Tatuador há mais de 20 anos, Daniel Tucci lembra que no Rio de Janeiro a tatuagem sempre foi muito difundida, até por causa do clima e da praia. As pessoas podem mostrar o corpo. Ele concorda que os desenhos escolhidos pelos clientes cada vez mais representam a identidade de cada um, mesmo quando seguem uma determinada tendência e, por que não dizer, a moda. São inúmeros os que o procuram para tatuar o nome de parentes no corpo.

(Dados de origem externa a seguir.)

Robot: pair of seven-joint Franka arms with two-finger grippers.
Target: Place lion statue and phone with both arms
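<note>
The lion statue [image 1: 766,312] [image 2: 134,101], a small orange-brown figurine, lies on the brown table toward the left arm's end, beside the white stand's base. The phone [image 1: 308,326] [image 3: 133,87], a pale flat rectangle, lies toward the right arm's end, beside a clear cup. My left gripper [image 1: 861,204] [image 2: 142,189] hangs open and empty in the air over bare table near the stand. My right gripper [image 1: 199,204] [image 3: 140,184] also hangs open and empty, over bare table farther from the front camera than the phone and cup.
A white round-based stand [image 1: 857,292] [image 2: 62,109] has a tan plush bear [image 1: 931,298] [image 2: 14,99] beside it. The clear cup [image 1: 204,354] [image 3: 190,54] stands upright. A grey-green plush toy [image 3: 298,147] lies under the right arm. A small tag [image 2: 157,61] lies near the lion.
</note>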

— A mídia ajudou bastante a mudar isso. Novelas como “Água Viva” e “Sol de Verão”, na década de 80, ajudaram a popularizar a tatuagem. Aí vieram os artistas, a cantora Marina. Hoje, há muito mais tolerância — diz o jornalista, que pediu uma tatuagem ao pai aos 14 anos, em 1978. — Ele disse “de jeito nenhum!”. Eu queria me sentir parte da minha tribo, que era a da praia. Aos 18 anos ,fiz a primeira, motivo praiano. Era a influência da música “Menino do Rio”, numa época em que ainda havia a velha discussão sobre ser marginal ou não.